> TASK ITEM:
From start to end, print the entire listing below exactly.
[INFORMATION SUPPLIED — start]
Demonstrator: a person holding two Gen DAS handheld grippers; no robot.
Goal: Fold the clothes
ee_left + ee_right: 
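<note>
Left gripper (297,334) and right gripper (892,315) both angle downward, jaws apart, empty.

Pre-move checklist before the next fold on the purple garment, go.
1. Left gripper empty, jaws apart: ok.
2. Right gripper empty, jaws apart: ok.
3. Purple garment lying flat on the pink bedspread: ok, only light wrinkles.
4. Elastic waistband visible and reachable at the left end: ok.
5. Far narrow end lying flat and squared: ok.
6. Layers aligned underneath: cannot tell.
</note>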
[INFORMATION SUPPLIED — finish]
> ANSWER TO THE PROBLEM:
Demonstrator: a person holding two Gen DAS handheld grippers; no robot.
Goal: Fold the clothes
ee_left + ee_right: 
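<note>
Left gripper (297,334) and right gripper (892,315) both angle downward, jaws apart, empty.

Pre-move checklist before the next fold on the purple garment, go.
1. Left gripper empty, jaws apart: ok.
2. Right gripper empty, jaws apart: ok.
3. Purple garment lying flat on the pink bedspread: ok, only light wrinkles.
4. Elastic waistband visible and reachable at the left end: ok.
5. Far narrow end lying flat and squared: ok.
6. Layers aligned underneath: cannot tell.
</note>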

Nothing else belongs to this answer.